The fact that Matt had lay there for this long exposed to the elements with only the shirt on his back is unbelievable. To experience this hardship consciously was already a test of my own tenacity with the beauty of the surrounding landscape my only solace. The resilience of his spirit is mirrored through the tireless work of his loved ones, the Matthew Shepard Foundation, and many other organizations working together to 'erase hate' and for LGBT equality.
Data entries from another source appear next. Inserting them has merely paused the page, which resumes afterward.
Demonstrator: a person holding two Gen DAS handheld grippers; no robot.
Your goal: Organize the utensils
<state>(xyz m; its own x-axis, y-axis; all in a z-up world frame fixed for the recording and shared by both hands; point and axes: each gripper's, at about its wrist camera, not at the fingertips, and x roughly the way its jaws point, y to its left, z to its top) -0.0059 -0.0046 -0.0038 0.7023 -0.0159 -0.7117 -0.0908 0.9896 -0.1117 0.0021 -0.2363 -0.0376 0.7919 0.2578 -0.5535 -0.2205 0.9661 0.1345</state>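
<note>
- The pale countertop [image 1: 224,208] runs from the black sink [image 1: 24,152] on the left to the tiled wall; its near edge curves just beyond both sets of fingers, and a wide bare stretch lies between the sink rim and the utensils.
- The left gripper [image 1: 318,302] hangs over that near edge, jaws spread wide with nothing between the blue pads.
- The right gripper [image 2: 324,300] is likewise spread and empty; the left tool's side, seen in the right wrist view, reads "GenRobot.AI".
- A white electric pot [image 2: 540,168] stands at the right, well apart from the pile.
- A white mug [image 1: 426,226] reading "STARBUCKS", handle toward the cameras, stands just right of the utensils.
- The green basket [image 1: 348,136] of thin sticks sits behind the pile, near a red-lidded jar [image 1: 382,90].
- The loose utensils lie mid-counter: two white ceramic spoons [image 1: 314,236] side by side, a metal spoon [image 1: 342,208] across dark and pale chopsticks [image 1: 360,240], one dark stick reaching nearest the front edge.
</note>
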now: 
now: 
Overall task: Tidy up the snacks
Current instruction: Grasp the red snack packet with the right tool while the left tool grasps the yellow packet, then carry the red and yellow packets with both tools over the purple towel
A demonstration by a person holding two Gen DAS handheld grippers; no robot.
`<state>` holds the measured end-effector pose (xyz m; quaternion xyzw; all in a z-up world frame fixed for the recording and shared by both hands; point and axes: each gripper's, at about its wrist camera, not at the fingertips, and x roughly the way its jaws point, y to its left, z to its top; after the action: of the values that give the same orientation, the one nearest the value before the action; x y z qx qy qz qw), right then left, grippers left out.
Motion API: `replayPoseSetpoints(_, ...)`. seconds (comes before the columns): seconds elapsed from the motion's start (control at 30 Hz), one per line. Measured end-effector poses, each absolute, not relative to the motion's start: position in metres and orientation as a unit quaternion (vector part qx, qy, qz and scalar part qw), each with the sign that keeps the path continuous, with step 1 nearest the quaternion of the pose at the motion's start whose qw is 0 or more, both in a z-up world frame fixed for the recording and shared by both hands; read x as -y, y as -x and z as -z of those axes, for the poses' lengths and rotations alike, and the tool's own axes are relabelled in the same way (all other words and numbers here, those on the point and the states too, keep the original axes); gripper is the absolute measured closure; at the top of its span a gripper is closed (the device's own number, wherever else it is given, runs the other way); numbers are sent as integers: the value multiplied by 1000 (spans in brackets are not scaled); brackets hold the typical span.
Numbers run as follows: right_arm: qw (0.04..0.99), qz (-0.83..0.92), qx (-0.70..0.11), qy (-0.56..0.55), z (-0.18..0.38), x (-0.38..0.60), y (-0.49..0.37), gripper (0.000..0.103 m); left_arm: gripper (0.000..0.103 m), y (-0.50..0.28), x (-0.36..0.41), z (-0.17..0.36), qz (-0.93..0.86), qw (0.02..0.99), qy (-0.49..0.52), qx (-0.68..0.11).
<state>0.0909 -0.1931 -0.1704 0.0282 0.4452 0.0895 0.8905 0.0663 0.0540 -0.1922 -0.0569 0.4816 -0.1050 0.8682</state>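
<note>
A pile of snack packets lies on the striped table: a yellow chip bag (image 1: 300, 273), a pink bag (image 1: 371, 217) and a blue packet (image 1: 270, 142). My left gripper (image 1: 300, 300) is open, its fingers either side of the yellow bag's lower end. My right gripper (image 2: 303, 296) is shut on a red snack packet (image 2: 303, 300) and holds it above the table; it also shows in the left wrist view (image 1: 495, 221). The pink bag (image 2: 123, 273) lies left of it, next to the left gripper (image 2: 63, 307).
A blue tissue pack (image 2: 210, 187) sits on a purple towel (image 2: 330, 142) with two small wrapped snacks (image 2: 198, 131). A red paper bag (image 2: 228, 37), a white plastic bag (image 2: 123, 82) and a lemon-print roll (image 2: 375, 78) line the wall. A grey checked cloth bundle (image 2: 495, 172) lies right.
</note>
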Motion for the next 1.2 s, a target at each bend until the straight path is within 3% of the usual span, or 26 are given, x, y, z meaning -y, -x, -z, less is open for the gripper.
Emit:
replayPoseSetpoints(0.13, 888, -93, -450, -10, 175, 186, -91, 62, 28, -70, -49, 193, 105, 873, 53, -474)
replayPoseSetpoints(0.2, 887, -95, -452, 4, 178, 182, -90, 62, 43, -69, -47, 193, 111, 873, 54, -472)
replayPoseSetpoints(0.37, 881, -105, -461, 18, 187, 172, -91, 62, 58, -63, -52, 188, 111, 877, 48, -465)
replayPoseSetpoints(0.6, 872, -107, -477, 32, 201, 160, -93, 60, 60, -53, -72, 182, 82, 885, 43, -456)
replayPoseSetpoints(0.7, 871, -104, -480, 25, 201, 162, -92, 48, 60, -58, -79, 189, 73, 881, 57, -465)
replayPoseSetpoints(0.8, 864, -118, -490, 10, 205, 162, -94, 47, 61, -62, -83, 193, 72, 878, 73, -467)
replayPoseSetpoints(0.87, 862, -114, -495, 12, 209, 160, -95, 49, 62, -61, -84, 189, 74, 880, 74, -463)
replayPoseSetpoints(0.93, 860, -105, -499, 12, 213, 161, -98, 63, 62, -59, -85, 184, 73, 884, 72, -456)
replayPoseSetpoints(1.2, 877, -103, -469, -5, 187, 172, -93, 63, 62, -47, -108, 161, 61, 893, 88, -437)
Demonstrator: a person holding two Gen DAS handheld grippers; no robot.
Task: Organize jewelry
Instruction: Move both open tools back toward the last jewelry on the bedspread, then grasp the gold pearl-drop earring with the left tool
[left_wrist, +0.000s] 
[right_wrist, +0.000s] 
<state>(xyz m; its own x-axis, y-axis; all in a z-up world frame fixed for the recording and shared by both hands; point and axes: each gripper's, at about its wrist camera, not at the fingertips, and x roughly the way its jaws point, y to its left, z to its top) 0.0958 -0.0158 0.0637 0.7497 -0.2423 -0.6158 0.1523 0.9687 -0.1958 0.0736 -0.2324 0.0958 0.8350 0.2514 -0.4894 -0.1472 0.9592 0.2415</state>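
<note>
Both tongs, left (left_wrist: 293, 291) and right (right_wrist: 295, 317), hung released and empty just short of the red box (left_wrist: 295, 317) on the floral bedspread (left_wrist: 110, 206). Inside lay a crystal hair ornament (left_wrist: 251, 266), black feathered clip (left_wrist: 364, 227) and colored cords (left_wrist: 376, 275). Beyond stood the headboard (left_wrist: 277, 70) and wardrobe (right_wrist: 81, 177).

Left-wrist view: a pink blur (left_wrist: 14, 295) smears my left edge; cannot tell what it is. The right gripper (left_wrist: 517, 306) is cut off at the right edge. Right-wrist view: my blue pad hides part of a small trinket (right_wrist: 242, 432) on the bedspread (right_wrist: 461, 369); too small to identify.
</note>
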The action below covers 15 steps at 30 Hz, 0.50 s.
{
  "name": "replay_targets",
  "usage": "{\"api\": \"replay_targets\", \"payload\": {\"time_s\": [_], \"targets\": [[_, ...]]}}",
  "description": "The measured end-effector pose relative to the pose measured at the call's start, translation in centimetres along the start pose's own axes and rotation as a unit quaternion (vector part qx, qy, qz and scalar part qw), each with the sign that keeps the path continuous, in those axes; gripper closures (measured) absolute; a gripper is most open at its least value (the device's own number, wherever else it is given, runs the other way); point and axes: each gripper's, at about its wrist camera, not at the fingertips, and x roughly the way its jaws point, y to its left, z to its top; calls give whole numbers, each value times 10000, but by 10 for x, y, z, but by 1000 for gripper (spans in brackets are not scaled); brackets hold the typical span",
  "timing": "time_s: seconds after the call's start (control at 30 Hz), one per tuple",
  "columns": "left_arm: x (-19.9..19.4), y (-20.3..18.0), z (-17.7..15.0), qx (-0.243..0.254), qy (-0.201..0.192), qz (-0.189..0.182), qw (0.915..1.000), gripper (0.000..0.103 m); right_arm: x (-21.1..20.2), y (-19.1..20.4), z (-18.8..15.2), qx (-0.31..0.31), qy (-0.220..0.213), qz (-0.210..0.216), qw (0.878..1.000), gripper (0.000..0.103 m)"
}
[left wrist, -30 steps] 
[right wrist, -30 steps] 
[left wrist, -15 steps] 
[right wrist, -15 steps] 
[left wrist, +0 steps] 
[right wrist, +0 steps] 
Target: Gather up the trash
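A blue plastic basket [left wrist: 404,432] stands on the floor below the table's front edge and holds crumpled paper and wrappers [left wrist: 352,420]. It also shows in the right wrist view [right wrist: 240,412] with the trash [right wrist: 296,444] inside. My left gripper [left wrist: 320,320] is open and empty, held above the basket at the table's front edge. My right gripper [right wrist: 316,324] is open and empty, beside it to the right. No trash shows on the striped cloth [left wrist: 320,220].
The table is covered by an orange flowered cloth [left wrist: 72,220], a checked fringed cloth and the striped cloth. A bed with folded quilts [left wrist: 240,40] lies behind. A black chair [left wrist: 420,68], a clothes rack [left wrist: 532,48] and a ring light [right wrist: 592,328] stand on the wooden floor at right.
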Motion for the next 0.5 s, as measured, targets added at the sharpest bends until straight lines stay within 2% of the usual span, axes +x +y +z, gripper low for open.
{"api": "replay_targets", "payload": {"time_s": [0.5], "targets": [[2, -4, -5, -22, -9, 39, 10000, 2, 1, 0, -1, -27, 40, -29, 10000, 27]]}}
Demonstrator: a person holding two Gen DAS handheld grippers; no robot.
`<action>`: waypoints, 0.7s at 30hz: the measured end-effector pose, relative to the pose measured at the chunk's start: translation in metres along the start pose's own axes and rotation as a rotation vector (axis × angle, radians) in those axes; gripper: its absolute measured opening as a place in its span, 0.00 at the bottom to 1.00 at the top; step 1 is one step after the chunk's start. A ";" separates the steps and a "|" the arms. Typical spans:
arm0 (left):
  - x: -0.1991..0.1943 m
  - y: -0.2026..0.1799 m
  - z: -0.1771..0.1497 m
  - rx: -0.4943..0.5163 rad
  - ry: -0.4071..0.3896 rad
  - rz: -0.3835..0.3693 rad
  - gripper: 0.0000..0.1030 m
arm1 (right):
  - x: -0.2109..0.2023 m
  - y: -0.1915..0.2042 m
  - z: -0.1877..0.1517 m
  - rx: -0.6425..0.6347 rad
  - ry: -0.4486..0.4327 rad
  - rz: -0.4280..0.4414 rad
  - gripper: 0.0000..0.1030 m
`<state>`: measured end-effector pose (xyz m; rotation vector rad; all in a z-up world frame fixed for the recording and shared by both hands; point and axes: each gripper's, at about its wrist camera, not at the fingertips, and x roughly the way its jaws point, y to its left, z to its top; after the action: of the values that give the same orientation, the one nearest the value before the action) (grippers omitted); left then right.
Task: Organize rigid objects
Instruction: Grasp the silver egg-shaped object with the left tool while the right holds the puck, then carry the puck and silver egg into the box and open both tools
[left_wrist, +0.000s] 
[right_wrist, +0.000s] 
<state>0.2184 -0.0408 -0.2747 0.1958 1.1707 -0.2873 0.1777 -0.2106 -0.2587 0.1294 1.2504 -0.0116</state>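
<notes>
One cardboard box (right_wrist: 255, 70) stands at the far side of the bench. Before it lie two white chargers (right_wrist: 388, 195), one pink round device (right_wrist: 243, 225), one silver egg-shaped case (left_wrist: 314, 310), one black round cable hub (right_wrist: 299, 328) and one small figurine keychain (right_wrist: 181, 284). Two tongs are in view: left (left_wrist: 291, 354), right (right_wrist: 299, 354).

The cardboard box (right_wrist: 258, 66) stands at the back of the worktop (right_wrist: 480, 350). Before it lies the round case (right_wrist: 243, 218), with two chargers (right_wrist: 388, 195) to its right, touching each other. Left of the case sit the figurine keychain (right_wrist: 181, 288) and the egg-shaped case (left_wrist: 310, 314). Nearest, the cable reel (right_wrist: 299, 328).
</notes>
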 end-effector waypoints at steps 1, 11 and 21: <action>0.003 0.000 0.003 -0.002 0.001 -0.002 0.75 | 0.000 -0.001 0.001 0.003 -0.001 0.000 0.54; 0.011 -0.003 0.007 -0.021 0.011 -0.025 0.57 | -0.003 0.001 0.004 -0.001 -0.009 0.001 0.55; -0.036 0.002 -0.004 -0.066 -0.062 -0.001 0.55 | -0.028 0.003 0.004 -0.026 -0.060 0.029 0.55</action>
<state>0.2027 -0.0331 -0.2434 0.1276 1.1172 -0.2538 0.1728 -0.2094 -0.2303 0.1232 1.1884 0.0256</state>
5年后,2016年10月7日 – 他的第18个忌日 – 我回到他尸体被发现的地方,收录了Matt在怀俄明最后一天的声音。那天的怀俄明就像Dennis所描述的那样,尽管温度要低很多。我看见太阳和星星在他身后升起;我感受到寒冷的十月,怀俄明刺骨的寒风;我扯下几片蒿树叶,在手中闻到苦涩的味道;我看见太阳正对着他的双眼。这是一个美好的故事。我属于当时脚下的那片土地。感受这些,就是感受Matt。

These recordings are a document of the beginning of an end. The end of hate. The end of prejudice. The end of senseless violence. Matt's death was the catalyst for change that has and will happen. But the fact that this is not a unique instance and that this violence still happens today is an indication that we need to have the courage to do more and be more than who we are. The end begins with us.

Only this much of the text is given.